Cyberpunk is a genre of SF that has as its core technology, and changing your body with it. It's more about what you can do with yourself when enhanced than necessarily dystopia. Part of cyberpunk is cynicism and anarchy, and dystopia naturally can fall within that mold, since you can not very easily be a rebel in a nice well ordered society, but it doesn't allow a freedom of movement and action that cyberpunk has as a core idea. you can go anywhere and be anything you want in cyberpunk, just you want to do it as a rebel, not as a corpudrone.
Also dystopia isn't really a good label for cyberpunk worlds, because dystopias are defined as "place or state in which the condition of life is extremely bad, as from deprivation, oppression, or terror". Cyberpunks are more about alienation, possibly, definitely a world where you can lose yourself anonymously in, and you almost always need a demi-monde of black marketing, or illegal commerce such as data theft.
Corporations, rather than being overtly evil, are huge and cold, yes, but mostly exist as targets.
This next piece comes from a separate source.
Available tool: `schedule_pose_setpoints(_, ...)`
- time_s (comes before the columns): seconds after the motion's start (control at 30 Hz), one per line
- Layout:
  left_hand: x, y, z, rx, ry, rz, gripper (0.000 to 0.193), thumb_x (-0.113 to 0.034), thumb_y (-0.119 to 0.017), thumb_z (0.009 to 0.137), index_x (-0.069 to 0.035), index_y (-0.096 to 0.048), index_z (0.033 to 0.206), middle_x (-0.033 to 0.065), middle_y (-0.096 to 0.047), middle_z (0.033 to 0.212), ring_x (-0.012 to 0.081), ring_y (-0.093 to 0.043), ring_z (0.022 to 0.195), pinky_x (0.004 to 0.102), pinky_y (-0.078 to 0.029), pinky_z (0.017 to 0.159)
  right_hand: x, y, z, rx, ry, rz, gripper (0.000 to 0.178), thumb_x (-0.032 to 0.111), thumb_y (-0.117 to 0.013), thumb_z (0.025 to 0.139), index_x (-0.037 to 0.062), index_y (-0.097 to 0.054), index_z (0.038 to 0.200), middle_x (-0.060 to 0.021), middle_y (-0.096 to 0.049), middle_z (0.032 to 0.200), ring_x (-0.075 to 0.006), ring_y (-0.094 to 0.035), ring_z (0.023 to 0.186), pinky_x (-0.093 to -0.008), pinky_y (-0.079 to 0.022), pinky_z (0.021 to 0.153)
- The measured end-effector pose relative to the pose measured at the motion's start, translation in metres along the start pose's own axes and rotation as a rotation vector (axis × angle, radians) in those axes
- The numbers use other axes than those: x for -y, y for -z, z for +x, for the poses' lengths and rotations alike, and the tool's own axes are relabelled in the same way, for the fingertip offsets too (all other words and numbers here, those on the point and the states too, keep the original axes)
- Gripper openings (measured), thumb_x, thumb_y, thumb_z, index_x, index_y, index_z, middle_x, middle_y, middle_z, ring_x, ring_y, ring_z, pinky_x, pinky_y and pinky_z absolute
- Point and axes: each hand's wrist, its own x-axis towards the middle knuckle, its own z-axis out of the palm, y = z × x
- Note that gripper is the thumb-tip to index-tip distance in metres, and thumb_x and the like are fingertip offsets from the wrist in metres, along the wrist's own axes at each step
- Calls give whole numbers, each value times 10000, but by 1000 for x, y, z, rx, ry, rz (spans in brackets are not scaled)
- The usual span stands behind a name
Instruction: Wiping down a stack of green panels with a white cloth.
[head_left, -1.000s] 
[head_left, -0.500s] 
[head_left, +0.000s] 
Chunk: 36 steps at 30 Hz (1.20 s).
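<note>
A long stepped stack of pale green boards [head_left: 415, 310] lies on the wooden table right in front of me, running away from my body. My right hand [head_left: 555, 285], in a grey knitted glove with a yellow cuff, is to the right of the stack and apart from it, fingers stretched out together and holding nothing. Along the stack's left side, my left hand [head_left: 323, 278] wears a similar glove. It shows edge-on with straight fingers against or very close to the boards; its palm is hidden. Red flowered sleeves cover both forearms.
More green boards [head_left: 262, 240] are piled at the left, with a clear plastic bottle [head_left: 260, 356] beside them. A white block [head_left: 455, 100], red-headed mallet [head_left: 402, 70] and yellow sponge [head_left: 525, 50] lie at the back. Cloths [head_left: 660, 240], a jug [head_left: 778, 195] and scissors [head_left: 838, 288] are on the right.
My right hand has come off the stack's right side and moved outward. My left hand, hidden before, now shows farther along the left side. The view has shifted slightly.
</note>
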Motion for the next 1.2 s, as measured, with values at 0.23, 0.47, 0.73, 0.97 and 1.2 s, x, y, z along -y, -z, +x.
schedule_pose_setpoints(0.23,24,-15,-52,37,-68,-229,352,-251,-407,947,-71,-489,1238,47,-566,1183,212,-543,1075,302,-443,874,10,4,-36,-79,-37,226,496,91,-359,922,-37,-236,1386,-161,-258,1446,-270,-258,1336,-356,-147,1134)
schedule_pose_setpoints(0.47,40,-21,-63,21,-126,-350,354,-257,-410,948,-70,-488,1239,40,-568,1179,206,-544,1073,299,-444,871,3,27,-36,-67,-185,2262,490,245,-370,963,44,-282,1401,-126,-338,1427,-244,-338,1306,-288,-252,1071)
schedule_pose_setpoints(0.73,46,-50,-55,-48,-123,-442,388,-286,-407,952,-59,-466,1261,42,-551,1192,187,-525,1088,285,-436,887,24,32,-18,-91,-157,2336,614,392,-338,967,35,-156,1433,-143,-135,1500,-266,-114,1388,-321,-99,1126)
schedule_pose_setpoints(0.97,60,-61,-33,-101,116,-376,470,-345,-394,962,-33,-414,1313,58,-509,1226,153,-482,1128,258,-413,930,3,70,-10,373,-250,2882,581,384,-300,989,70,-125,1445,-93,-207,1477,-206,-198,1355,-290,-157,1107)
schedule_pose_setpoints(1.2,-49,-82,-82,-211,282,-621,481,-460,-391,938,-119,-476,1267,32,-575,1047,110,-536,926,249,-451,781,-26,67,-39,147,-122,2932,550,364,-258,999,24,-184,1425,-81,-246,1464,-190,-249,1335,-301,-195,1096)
Cyberpunk isn't really about strife of being the unwanted outsider.
It's about the GLORY of being the BETTER, maverick, better enhanced, smarter rogue agent.
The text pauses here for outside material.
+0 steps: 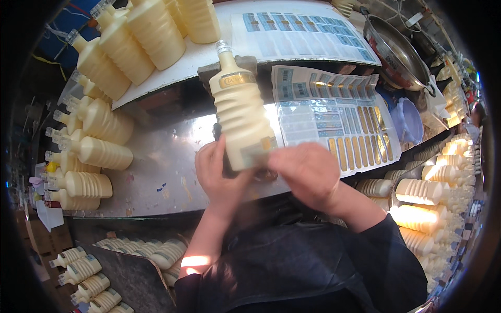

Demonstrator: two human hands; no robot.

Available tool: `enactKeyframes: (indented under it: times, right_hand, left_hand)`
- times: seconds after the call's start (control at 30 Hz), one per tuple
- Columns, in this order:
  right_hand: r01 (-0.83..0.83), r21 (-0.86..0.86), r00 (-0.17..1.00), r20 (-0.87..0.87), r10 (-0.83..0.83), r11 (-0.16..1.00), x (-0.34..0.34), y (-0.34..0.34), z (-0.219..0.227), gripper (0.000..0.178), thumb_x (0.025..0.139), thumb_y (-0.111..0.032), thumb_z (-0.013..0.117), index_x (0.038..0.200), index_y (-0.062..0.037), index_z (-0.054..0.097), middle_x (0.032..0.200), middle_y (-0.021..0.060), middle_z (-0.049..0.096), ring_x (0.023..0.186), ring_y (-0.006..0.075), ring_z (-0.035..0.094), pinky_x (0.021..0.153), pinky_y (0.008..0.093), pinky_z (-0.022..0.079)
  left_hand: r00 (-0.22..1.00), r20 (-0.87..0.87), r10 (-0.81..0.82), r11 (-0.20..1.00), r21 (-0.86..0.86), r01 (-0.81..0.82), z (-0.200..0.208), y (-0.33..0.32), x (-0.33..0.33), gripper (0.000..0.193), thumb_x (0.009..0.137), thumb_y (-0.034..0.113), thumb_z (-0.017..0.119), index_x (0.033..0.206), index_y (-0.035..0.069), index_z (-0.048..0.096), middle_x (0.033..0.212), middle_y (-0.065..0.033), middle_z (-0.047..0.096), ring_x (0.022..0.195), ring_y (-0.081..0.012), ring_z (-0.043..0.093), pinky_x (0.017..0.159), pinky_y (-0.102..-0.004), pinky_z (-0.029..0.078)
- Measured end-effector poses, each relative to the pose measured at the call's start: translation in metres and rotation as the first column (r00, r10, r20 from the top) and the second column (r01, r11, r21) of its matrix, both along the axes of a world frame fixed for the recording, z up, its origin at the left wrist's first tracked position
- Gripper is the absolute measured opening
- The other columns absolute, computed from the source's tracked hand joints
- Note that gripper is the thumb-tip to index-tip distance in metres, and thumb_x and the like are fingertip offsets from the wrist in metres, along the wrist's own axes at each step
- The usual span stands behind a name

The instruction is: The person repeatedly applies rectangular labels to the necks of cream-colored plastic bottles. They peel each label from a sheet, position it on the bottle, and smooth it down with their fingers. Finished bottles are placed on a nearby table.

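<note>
A cream-coloured bottle [241, 109] with ribbed sides and a clear cap lies tilted on a dark block [209, 69], its neck pointing away from me. Around its neck end runs a gold label strip [237, 80]. My left hand [216, 169] grips the lower left side of the bottle near its base. A pale blue-grey label [255, 151] with a gold patch sits on the lower body. Over that label's right edge is my right hand [308, 172], its fingers curled toward the bottle but smeared by motion, so whether they pinch anything is unclear.
Printed label sheets [334, 120] with gold strips lie right of the bottle; another sheet [302, 34] is on the raised shelf. Cream bottles [104, 156] crowd the left side, with more [417, 216] stacked at right. A wide pan [394, 49] and lilac bucket [408, 121] stand right.
</note>
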State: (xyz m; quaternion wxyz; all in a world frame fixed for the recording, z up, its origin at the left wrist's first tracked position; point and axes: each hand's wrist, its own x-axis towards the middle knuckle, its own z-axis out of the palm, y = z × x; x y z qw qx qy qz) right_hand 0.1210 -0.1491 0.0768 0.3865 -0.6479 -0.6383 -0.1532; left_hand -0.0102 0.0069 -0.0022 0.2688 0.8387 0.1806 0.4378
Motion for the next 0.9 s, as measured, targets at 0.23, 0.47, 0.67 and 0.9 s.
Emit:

The humor mixes well with the story. Not overly done, not forced.
I'm really enjoying the Metaverse. I've been a fan of online RPGs (role playing games) for 20 years (starting with text based games over a 2400 baud modem called MUDs). The Metaverse is a similar idea to what MMORPGs are today (massive multiplayer online roleplaying games).

What strikes me the most is the severe commercialization of everything. From roadway construction to the military to the judicial system, everything has been broken down into a company that looks out mainly for itself. I think this would make an interesting discussion topic in and of itself.


I really need to read the Discworld books... So far I am really enjoying Snow Crash. Are his other books this much fun?

Typically the fight is to gain or keep your independence from the multinationals who try to bulldoze you into their society. IF you are not part of the multinational you are a loser. Society is typically portrayed as grey.
The problem with many of these books is that they were the same story. Once you read a independent web crawler fighting with a deep pocketed uncaring multinational and winning whats the point.
Stephenson's book was great because it had humor. Although the little inserts were a little problematic.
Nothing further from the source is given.